S’ils étaient correctement mis en place, ces engagements offriraient un puissant levier pour réduire la déforestation. Mais ils ne sont restés que des promesses vides, les résultats se font toujours attendre. L’initiative Forest 500 vise à évaluer et classer les plus grosses entreprises liées à la déforestation. Le verdict est très clair: Cargill, Bunge, LDC, ADM et COFCO ont tous des notes au mieux moyennes voire réellement basses. Et pour cause :
→ Les entreprises n’ont pas fixé de cut-off date (si une parcelle a été convertie après cette date, le soja qui y est produit n’est pas accepté)
→ Il n’y a pas eu d’insertion de clauses contractuelles de non déforestation/conversion avec les producteurs
→ Il est très difficile d’avoir une réelle idée des actions mises en place, faute de transparence.
On peut aussi s’interroger sur le sérieux de ces engagements, alors que ces entreprises sont encore régulièrement épinglées pour leurs pratiques en matière de conversion d’écosystèmes menacés et de violences envers les populations locales. En 2018, 5 négociants dont Bunge et Cargill et des fermes ont été condamnés à payer une amende de 29 millions de dollars pour déforestation illégale. Le gouvernement brésilien affirme qu’ils ont acheté 3 000 tonnes de soja produits sur des terres protégées.
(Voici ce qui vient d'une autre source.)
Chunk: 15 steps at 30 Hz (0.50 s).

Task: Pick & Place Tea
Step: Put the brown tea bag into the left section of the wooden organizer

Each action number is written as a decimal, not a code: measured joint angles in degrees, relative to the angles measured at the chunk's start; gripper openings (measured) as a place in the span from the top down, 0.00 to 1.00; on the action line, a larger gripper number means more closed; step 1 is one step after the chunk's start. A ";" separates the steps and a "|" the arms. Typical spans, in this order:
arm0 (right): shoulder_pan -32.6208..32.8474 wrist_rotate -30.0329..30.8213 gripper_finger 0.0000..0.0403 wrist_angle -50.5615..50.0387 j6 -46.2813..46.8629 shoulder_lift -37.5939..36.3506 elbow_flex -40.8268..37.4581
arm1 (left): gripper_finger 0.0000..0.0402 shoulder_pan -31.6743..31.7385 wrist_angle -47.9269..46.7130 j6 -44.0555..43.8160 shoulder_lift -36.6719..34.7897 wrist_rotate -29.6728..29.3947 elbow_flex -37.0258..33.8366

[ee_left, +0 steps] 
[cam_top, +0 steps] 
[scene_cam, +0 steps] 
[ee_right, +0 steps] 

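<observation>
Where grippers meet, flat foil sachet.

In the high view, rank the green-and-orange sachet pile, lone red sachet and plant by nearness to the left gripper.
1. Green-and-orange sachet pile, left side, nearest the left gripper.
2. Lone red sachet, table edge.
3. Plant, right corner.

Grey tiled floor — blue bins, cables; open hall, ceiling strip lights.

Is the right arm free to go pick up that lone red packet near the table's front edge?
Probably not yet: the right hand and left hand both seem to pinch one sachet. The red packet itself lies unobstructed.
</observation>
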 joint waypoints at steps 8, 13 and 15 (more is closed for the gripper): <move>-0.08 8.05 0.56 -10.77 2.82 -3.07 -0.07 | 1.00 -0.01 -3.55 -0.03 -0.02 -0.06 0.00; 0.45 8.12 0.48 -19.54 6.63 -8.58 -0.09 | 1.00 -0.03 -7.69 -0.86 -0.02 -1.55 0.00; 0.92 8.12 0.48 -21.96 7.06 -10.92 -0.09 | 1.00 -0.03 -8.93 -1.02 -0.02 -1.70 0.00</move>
Une enquête de terrain a documenté en août 2020 des déforestations récentes dans des fermes fournissant Bunge, Cargill, Amaggi et Louis Dreyfus. L’une d’entre elles, SLC Agricola, a déforesté 5 200 hectares au Cerrado au premier trimestre 2020. Une nouvelle déforestation qui s’ajoute à une précédente de plus de 1 300 hectares en 2019.
Dans une autre, Estrondo, une méga-ferme industrielle, l’enquête a documenté des violences à l’encontre des communautés locales et déforestations illégales. Cette ferme a aussi récemment renouvelé un permis lui permettant de déforester 25 000 hectares.
Nos demandes
Il est grand temps que ces entreprises respectent leurs engagements, condition sine qua non à la protection des écosystèmes brésiliens. Dans le cadre du Conseil Scientifique et Technique mis en place par les différents ministères, un rapport publié en septembre 2020 propose un mécanisme simple à mettre en place pour mettre fin aux importations de soja responsable de ce désastre, et les négociants en sont au coeur.
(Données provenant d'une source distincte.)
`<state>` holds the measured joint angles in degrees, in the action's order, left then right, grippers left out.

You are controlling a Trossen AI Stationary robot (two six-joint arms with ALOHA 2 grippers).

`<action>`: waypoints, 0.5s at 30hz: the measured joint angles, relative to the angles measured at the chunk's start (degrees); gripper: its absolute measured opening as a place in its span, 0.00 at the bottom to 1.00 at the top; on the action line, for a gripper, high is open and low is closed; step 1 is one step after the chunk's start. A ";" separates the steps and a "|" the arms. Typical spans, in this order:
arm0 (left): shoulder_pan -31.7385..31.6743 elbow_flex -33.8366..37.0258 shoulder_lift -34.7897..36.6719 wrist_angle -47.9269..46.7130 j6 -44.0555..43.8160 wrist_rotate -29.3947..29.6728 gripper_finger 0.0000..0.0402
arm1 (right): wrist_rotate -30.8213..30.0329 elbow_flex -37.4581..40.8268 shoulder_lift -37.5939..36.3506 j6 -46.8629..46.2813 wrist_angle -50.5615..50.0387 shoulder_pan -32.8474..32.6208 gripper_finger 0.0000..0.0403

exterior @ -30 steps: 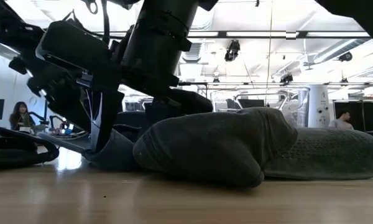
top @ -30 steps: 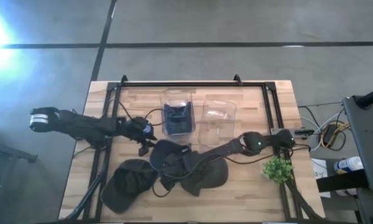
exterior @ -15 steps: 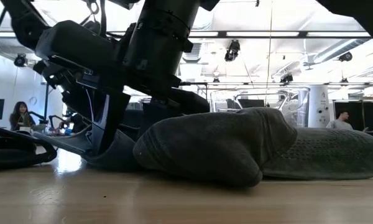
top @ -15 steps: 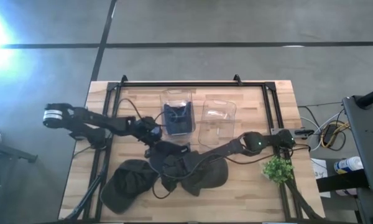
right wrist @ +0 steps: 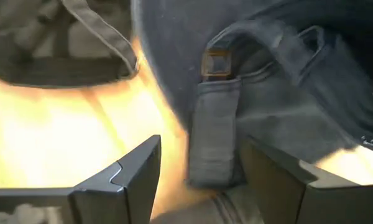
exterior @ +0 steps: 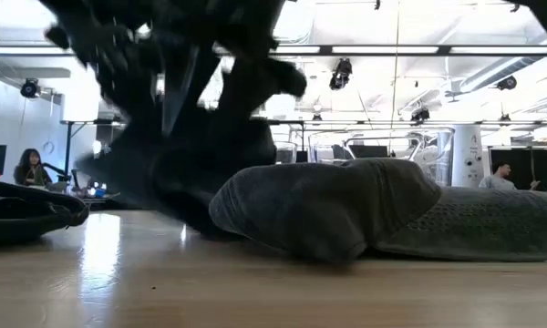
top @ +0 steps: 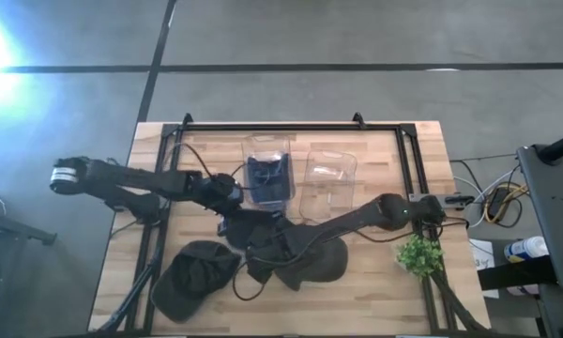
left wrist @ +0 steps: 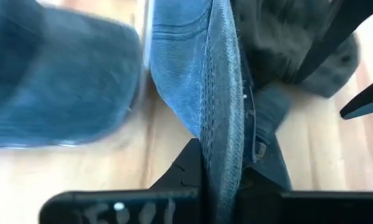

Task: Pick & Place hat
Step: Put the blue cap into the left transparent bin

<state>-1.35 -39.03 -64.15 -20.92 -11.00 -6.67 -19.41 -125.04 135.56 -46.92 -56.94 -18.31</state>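
A dark blue cap [top: 258, 225] lies mid-table, between an olive cap [top: 190, 280] at the near left and another olive cap [top: 314, 265] to its right. My left gripper [top: 233, 214] reaches in from the left and is shut on the blue cap's edge [left wrist: 221, 124]. My right gripper [right wrist: 199, 171] comes from the right and stands open over the blue cap's back strap [right wrist: 214, 143], one finger on each side; I see no touch. In the low view the blue cap and both grippers are a dark blur beside the olive cap [exterior: 328, 210]. My left gripper pinches a stitched edge of the blue cap [left wrist: 222, 155] between its two fingers [left wrist: 186, 171], coming in low from the table's left. The cloth stands on edge in the hold and runs away from the fingers. Whether the cap is off the table, I cannot tell.
Two clear bins stand at the back: one [top: 267, 178] with a dark thing inside, one [top: 328, 176] beside it on the right. A small green plant [top: 419, 255] sits at the near right. A black frame [top: 291, 127] borders the table, and cables trail across it.
My left gripper has gone toward the table's right, onto the blue cap, and has taken hold of its edge. In the low view the blue cap and the grippers now blur with motion, and the olive cap has shifted slightly.
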 joint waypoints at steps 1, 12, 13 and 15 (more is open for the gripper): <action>0.52 -1.85 1.21 -2.97 -0.02 1.30 0.02 | -1.19 0.03 -1.18 1.15 -0.20 -0.13 0.53; 10.89 -23.45 6.74 -16.14 0.77 37.57 0.02 | -27.30 0.78 -19.55 -0.43 -10.13 -4.12 0.53; 11.75 -24.70 5.83 -15.92 2.05 42.15 0.02 | -29.12 0.92 -20.89 -1.52 -12.19 -4.57 0.53; 12.85 -26.45 3.55 -15.70 4.58 51.31 0.02 | -31.64 1.60 -23.35 -5.72 -17.55 -5.30 0.53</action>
<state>11.50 -65.48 -60.60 -36.63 -6.42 44.64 -51.05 -123.44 112.21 -52.64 -74.49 -23.61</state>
Pour respecter leurs engagements ils doivent :
→ Adopter clairement la “cut-off” datée du 1er janvier 2020 : si du soja a été cultivé sur une parcelle déforestée, après cette date il ne doit plus être accepté.
→ Concrétiser leur engagement en mettant une clause de non-conversion au delà de la cut-off date dans l’ensemble de leurs contrats.
→ Publier les données sur l’origine des chargements de chaque cargo et la liste des silos d’où vient le soja (et la liste des parcelles d’origine si le silo est dans une municipalité à risque).
Le respect de ces conditions est essentiel à la préservation d’écosystèmes cruciaux et des communautés qui en dépendent. Ces entreprises doivent prendre leurs responsabilités et s’engager dans une réelle lutte contre la déforestation.